**Exercise:**
Copy the listing out exactly as shown.

**Recorded information:**
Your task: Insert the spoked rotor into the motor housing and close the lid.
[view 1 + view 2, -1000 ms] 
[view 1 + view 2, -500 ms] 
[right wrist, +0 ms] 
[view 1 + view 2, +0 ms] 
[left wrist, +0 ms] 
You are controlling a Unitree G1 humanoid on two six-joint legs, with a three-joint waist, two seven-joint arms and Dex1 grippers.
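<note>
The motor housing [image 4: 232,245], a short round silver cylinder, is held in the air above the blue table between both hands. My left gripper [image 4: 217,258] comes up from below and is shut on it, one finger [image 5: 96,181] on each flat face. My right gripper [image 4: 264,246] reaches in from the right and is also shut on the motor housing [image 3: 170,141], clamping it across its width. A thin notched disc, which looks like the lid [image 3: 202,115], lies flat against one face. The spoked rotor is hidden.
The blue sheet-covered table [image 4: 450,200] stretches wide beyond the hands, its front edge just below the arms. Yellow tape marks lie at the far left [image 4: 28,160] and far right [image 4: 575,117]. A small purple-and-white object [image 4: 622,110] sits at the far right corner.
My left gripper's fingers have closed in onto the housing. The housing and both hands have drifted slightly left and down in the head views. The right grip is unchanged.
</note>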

**Response to the exercise:**
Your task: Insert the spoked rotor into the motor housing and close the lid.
[view 1 + view 2, -1000 ms] 
[view 1 + view 2, -500 ms] 
[right wrist, +0 ms] 
[view 1 + view 2, +0 ms] 
[left wrist, +0 ms] 
You are controlling a Unitree G1 humanoid on two six-joint legs, with a three-joint waist, two seven-joint arms and Dex1 grippers.
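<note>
The motor housing [image 4: 232,245], a short round silver cylinder, is held in the air above the blue table between both hands. My left gripper [image 4: 217,258] comes up from below and is shut on it, one finger [image 5: 96,181] on each flat face. My right gripper [image 4: 264,246] reaches in from the right and is also shut on the motor housing [image 3: 170,141], clamping it across its width. A thin notched disc, which looks like the lid [image 3: 202,115], lies flat against one face. The spoked rotor is hidden.
The blue sheet-covered table [image 4: 450,200] stretches wide beyond the hands, its front edge just below the arms. Yellow tape marks lie at the far left [image 4: 28,160] and far right [image 4: 575,117]. A small purple-and-white object [image 4: 622,110] sits at the far right corner.
My left gripper's fingers have closed in onto the housing. The housing and both hands have drifted slightly left and down in the head views. The right grip is unchanged.
</note>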

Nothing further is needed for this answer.